TASK ITEM → Beginning with the line that holds "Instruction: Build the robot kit" in the data below, give again every line through the one that holds "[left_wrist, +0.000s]", exactly as written.
---------- DATA BELOW ----------
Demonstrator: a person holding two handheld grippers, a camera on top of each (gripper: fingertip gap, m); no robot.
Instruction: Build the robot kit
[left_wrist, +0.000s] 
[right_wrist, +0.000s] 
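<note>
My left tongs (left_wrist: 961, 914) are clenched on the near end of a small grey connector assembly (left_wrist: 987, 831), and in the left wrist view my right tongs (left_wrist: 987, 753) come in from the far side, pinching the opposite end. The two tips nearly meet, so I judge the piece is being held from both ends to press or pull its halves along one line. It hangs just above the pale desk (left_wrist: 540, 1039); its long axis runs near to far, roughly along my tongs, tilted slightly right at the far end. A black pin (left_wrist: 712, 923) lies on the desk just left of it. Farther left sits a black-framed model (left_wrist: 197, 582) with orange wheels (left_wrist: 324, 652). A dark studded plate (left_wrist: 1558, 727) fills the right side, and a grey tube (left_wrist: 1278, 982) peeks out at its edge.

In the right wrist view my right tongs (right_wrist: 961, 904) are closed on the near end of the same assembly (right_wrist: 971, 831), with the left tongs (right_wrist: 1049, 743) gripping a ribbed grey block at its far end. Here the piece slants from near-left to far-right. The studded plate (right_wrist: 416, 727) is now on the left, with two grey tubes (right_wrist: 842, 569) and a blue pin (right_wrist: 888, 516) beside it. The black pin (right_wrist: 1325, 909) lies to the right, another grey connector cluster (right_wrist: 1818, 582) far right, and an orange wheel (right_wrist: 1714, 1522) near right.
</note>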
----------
RESPONSE TO THE TASK →
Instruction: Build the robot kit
[left_wrist, +0.000s] 

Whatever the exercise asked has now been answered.